- From: Aryeh Gregor <Simetrical+w3c@gmail.com>
- Date: Thu, 5 Feb 2009 16:33:14 -0500
- To: Richard Ishida <ishida@w3.org>
- Cc: Henri Sivonen <hsivonen@iki.fi>, public-i18n-core@w3.org, W3C Style List <www-style@w3.org>
On Thu, Feb 5, 2009 at 12:23 PM, Richard Ishida <ishida@w3.org> wrote: > Henri, I think that if we follow your argument we should expect to see far more ids such as id1, id2, id3, or aa, ab, ac... etc. But actually people tend to regularly use id and class names that make some sense, are easy to remember, and relate to the topic at hand.
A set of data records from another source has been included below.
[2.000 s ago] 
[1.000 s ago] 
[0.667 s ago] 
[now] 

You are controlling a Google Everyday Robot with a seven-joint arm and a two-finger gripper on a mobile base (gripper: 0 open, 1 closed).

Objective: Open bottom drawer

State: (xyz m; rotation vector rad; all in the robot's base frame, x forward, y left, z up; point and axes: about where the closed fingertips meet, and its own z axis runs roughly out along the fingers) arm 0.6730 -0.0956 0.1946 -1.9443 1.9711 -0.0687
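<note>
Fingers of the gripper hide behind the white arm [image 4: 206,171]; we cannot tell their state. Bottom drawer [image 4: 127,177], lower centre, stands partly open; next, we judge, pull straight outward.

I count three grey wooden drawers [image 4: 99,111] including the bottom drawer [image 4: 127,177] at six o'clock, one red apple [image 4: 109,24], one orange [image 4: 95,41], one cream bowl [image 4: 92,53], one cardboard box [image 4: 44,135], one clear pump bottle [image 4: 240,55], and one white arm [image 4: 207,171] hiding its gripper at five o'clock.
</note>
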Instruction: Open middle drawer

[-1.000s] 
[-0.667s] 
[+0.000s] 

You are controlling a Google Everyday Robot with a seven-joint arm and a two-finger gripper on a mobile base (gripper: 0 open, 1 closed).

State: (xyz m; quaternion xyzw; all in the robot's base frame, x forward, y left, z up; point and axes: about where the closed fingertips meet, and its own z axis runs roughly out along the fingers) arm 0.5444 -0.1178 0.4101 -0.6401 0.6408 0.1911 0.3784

Well, if you speak and think in excellent English there's no big deal with codepoint for codepoint comparison. But if you speak and think in Vietnamese, Burmese, Khmer, Tamil, Malayalam, Kannada, Telugu, Sinhala, Tlįchǫ Yatìi, Dënesųłįne, Dene Zhatié–Shihgot'ine, Gwich'in, Dɛnɛsųłįnɛ, Igbo, Yoruba, Arabic, Urdu, Azeri, Tibetan, Japanese, Chinese, Russian, Serbian, etc. etc. and especially if your content is in that language, then it wouldn't be so surprising that you would want to write class names and ids in that language too, and I think we need to investigate what is needed to support that. It might be worth noting that Wikipedia produces normalization-sensitive classes by the boatload. Look at the classes on the body element of, for instance, http://vi.wikipedia.org/wiki/H%E1%BB%93_L%C3%B4_%C4%90%E1%BA%A3o Normalization should not be a significant problem in this particular context, however, since MediaWiki uses NFC for everything, and custom CSS/JS normally is stored in the wiki database (therefore normalized).